What does it mean - where could be the error in the matrix? When SVD says the matrix is regular but LU decomposer says it's singular?

  • $\begingroup$ It certainly appears that your matrix is effectively numerically singular. You haven't told us what the singular values of the matrix were or what the condition number was, but that would probably confirm that the matrix is effectively singular. $\endgroup$ Apr 6, 2013 at 20:26
  • $\begingroup$ You haven't told us what your right hand side is. Is the right hand side $b=0$? $\endgroup$ Apr 6, 2013 at 20:27
  • $\begingroup$ ah the SVD singular values are bad: (6539.01908648159,2423.27751256167) (6.86711206338094,1.41421356237310) (1.41421356237309,0.999999975372136) (0.143418124026307,2.972522673431737E-015) (0.000000000000000E+000,0.000000000000000E+000) (0.000000000000000E+000,0.000000000000000E+000) (0.000000000000000E+000,0.000000000000000E+000) (0.000000000000000E+000,0.000000000000000E+000) I haven't looked at it.. the right hand side is full of complex numbers as well $\endgroup$
    – lovis
    Apr 7, 2013 at 18:43
  • $\begingroup$ but I am very surprised that the SVD procedure doesn't write an error and the equation solver doesn't "have a problem" as well. When the singular values are so bad $\endgroup$
    – lovis
    Apr 7, 2013 at 18:44
  • $\begingroup$ Just because the matrix is singular isn't a reason for the SVD to fail- singular matrices have perfectly good SVD's, it's just that some of the singular values are 0. What is surprising to me is that the zgetrs routine returns a 0 solution using the the singular U matrix computed by zgetrf. $\endgroup$ Apr 8, 2013 at 2:27

1 Answer 1


Summarizing the answer to the question.

zgetrf (LU factorization of a complex matrix $A$) returns info=i>0 if $U_{ii}=0$; thus in your case $U_{44}=0$ during the attempted LU-decomposition by MKL. That happens (excluding very exotic cases) when your original matrix $A$ is singular or numerically singular. If zgetrf returned an error there is no point trying to execute back-substitution zgetrs.
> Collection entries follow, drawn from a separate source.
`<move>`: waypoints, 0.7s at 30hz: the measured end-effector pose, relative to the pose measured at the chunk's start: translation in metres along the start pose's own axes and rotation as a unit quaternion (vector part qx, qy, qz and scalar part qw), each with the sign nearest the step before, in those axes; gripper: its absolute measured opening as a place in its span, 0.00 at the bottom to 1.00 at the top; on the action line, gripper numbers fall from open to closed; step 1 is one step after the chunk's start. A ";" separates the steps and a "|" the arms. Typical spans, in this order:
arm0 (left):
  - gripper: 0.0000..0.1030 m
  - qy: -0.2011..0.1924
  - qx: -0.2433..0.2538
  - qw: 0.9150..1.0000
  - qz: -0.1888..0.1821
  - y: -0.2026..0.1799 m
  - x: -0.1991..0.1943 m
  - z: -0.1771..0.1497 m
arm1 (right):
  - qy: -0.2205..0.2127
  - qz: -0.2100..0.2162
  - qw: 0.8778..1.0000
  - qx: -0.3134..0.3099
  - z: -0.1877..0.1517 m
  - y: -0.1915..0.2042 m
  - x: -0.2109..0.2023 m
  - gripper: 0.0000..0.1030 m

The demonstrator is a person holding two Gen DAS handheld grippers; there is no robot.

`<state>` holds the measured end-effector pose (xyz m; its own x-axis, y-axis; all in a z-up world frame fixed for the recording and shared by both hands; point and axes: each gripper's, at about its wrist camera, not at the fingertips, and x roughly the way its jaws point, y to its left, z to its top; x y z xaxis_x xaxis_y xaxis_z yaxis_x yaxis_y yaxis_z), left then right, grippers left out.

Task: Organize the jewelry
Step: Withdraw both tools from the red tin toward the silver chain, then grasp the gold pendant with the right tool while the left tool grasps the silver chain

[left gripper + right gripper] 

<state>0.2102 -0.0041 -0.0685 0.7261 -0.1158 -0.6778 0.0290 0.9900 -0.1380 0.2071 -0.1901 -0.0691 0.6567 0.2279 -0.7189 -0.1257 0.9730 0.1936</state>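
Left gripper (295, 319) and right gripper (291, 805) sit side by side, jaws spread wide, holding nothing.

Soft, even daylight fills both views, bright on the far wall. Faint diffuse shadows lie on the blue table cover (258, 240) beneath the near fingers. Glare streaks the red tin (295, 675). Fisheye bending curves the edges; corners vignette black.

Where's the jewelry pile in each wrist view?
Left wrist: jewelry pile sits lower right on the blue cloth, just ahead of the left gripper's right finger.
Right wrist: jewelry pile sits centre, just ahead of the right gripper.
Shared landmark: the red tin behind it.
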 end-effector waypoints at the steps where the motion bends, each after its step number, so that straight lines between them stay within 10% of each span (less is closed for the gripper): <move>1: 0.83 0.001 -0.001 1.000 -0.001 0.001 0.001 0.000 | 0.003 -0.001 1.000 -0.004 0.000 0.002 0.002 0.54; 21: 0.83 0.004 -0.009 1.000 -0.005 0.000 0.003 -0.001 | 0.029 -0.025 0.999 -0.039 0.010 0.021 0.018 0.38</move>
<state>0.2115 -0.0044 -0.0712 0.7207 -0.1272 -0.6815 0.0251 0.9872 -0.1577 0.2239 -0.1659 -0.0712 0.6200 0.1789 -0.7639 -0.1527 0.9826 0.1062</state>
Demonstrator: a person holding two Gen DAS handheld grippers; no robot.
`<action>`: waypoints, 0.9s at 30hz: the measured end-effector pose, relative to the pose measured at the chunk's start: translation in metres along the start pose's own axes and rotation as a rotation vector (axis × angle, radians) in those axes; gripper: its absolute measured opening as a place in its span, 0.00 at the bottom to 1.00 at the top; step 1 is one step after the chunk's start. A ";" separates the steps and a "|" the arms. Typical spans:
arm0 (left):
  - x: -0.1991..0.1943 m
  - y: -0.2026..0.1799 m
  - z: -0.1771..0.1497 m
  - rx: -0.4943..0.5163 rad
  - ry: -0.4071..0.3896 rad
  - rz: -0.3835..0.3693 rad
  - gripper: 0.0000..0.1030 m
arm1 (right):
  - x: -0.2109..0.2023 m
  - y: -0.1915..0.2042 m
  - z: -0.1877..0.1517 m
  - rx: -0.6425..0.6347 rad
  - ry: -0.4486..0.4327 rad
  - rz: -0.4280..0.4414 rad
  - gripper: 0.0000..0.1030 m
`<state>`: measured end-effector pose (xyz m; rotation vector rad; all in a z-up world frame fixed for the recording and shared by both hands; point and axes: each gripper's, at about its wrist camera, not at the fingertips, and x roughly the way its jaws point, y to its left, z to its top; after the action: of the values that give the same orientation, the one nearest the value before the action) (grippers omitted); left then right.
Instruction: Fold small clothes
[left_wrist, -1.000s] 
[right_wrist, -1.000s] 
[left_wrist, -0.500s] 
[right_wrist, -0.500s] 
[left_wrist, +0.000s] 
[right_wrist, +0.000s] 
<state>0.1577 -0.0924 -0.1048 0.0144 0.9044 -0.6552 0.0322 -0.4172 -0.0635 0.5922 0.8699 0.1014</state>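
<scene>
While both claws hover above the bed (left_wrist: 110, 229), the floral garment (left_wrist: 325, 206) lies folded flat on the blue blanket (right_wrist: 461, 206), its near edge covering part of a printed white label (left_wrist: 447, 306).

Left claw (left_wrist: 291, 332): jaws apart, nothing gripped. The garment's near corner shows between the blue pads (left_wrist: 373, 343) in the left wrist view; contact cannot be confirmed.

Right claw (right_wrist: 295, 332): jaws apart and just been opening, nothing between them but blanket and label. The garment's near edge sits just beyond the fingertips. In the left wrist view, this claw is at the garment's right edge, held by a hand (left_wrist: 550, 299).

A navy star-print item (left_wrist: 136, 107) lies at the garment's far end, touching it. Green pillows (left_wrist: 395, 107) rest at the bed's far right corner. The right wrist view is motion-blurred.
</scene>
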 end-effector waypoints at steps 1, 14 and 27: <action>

"Why is my matrix singular?" — is a totally different question that requires the information about where $A$ comes from in the first place.

zgesvd will try to compute the singular value decomposition (SVD) of your matrix $A$. Note, every matrix (full-rank, singular, numerically singular - you name it) has an SVD. In your question, you mentioned that SVD has no troubles and $A$ is regular. I guess, you mean that zgesvd does not return any error message, which is an expected behavior. zgesvd returns info$\neq$0 only if some input parameter to it was wrong or the computation of SVD did not converge for some reason (see zgesvd).

To sum it up: for SVD-purposes, your matrix is fine, and in the comments, you listed the singular values that confirms the hypothesis of matrix being singular. Thus, LU-decomposition zgetrf will fail.

One may have the reasons to use zgetrf for factorizing followed by zgetrs; however, you might find useful zgesv, that is technically the wrapper around zgetrf/zgetrs (if you don't use its iterative refinement options). Its error messages (info) are the same as zgetrf. This might simplify your life in catching errors during the factorization and not executing unnecessary subroutines.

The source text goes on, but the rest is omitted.